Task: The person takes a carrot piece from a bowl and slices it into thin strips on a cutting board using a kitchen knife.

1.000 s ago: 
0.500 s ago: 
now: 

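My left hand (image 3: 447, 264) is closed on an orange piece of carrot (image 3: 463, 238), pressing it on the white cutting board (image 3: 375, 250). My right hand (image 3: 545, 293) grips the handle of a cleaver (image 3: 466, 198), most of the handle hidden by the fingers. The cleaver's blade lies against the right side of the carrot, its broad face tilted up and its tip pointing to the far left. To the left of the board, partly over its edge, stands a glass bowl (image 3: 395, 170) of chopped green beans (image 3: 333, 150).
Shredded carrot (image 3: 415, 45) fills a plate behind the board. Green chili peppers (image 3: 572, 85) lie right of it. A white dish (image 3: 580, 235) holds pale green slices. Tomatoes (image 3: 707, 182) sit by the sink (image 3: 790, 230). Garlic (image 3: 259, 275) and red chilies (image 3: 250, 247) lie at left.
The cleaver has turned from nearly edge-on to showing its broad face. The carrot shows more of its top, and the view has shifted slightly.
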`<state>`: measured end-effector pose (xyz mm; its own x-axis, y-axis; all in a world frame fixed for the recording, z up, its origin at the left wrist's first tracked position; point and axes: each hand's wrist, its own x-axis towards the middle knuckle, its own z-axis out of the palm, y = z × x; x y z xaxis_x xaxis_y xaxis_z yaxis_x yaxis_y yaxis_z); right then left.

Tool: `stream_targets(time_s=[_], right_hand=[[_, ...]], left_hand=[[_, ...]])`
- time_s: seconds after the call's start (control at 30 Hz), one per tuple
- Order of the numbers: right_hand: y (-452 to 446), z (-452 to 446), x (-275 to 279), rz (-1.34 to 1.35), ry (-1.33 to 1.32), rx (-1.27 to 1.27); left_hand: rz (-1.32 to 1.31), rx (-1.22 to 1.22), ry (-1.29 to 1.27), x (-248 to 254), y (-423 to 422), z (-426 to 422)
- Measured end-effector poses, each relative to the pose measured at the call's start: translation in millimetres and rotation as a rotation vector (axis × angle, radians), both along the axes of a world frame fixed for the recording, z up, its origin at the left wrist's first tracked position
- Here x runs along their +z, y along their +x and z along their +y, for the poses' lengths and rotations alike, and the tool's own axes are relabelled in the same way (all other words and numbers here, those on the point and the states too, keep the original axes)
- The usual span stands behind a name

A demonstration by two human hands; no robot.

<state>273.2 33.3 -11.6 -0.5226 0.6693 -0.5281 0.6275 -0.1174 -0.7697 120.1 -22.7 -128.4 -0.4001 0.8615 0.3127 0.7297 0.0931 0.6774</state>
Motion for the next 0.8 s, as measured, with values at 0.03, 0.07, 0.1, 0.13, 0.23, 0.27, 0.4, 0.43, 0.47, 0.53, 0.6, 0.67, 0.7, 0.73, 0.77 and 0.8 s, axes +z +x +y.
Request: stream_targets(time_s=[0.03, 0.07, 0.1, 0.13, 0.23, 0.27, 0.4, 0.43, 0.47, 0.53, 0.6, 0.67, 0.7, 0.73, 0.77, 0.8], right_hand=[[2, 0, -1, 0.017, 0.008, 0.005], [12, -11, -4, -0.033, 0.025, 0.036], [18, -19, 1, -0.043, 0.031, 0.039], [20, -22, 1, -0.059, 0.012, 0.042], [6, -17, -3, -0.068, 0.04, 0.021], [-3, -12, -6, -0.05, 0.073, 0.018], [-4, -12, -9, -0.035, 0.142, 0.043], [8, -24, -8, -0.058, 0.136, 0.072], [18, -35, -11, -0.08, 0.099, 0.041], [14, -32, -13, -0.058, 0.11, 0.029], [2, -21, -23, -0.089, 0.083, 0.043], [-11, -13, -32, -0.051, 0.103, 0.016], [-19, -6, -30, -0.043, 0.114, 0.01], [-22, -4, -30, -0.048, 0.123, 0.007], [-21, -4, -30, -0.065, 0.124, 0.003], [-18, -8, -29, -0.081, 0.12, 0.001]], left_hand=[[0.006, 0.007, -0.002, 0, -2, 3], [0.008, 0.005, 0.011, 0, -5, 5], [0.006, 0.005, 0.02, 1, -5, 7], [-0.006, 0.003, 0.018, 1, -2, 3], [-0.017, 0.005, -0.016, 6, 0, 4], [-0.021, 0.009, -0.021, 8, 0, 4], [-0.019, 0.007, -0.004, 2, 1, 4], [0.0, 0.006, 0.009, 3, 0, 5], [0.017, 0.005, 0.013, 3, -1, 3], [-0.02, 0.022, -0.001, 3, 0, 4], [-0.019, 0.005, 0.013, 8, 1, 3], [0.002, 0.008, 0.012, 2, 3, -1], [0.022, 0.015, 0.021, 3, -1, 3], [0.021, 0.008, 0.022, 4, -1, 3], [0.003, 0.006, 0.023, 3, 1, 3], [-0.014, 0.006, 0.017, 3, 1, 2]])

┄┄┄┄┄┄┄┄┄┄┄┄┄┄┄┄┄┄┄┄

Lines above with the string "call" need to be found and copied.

- time_s: seconds after the call's start (control at 30 Hz), one per tuple
- Measured end-effector poses, each relative to the pose measured at the call's start: translation in millimetres and rotation as a rotation vector (axis × angle, radians), both along the axes of a world frame fixed for the recording, z up, its origin at the left wrist's first tracked position

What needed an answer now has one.